Majikina Yoshiko is the head of the Shinyo-ryu school of traditional Ryukyu dance. Her 29-year-old granddaughter, Yukako, quit her job on her birthday in 2000 in order to master the dance. "After some soul-searching, I finally knew I wanted to take responsibility for the school one day."
As a young girl, Yukako used the dance studio as her playground. When she started elementary school, she began training to be a dancer, under strict supervision. People involved in the Shinyo-ryu school expected her to lead it one day, but she rebelled against the idea and took off to Tokyo after graduating from high school. And yet, the Ryukyu style of traditional dance eventually drew her back to Okinawa.
"When I was in Tokyo I went to many Kabuki and Noh performances. I ended up thinking that Ryukyu classical dance is just as good. It captivates the audience, just as Kabuki and Noh do, but in a different way."

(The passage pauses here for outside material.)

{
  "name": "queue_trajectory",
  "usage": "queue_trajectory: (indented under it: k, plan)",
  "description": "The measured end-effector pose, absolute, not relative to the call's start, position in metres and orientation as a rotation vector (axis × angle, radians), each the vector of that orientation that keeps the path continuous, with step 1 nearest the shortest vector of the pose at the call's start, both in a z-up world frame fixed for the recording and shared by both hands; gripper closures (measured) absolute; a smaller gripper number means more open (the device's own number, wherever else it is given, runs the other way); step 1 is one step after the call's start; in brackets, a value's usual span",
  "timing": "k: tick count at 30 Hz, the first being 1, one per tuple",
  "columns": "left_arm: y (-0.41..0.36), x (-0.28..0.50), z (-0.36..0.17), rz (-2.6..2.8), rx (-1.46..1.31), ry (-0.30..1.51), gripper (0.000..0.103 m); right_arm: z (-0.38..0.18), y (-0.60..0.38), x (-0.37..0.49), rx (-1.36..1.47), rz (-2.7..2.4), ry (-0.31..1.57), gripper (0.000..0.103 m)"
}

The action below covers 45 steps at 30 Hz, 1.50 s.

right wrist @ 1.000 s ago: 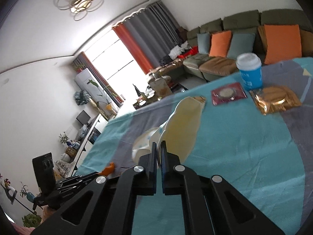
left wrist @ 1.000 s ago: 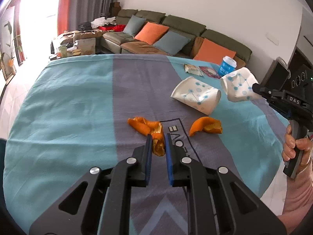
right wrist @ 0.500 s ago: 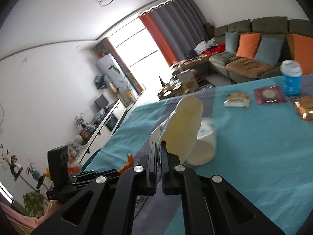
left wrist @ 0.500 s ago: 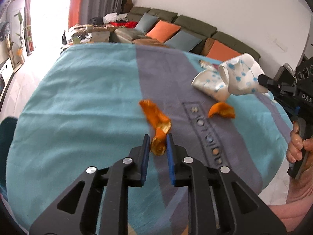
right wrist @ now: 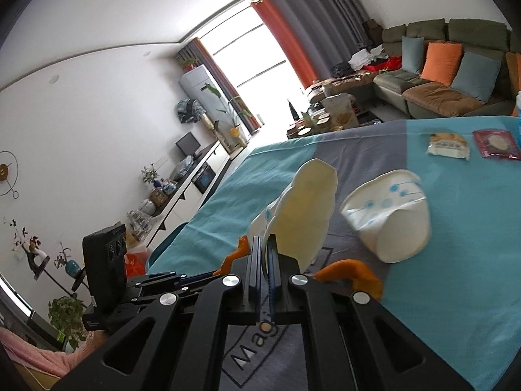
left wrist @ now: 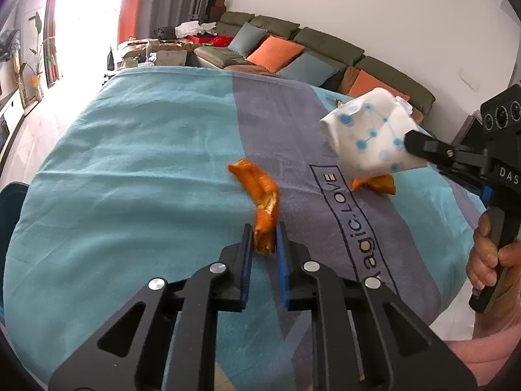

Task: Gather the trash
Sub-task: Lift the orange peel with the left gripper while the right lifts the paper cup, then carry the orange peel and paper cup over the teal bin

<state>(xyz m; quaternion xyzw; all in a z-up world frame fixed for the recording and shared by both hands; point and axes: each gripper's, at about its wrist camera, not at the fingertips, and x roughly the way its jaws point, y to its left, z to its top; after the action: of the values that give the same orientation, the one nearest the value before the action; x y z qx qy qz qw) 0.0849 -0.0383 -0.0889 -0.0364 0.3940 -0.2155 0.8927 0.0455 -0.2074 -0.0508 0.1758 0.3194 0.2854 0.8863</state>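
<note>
The left tool [left wrist: 263, 239] stands over the near part of the bench [left wrist: 136, 169], its fingers on either side of the near end of a peel strip [left wrist: 259, 195]. To the right, the right tool [left wrist: 412, 145] holds a crushed paper cup [left wrist: 368, 140] above the bench; a second peel [left wrist: 376, 183] lies below that cup. In the right wrist view, another paper cup [right wrist: 389, 216] lies on its side right of the held one, with two packets [right wrist: 449, 146] behind it. A sofa [left wrist: 293, 49] stands behind the bench.
</note>
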Motion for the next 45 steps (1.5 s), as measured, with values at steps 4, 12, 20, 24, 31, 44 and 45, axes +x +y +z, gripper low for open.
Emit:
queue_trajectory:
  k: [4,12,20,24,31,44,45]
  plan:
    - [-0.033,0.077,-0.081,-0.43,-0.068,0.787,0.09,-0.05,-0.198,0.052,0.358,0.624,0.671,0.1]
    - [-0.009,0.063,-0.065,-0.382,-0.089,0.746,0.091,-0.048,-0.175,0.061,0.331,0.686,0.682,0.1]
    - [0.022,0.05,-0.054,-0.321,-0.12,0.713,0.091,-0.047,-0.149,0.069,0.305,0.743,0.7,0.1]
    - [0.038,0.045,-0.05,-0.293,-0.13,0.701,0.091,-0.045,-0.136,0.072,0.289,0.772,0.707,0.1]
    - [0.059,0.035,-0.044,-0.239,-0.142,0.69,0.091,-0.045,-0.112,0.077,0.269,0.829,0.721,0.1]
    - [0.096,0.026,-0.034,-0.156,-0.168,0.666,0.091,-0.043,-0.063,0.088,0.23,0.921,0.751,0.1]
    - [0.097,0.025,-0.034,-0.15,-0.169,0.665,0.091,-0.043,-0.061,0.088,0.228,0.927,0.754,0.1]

Back in Okinawa, she began studying under Miyagi Yukiko, a teacher in the same Shinyo-ryu school. "Ryukyu dance lets me touch the ancient spirit of Okinawa. The spirit seems to flow through me when I dance in the old, classical way."
Yukako won top prize in the 2001 Ryukyu Dance Competition sponsored by an Okinawa newspaper. Now she's studying hard under her grandmother, the head of the school.
"Training demands a tremendous amount of concentration. It's easy to dance and look like a pretty doll, but it's really hard to express my own feelings in the dance movements. To express feelings properly, a dancer must have experienced the full intensity of various human emotions, and I'm still too young to have known all that."
Her grandmother's dance is so breathtaking it makes the audience completely lose themselves in the action. Yukako knows she is far from being able to achieve this, but she's just as willing as her grandmother to devote herself to Ryukyu dance.
"Even if it takes a hundred years, I'm going to work at it until I'm better than her," she grins.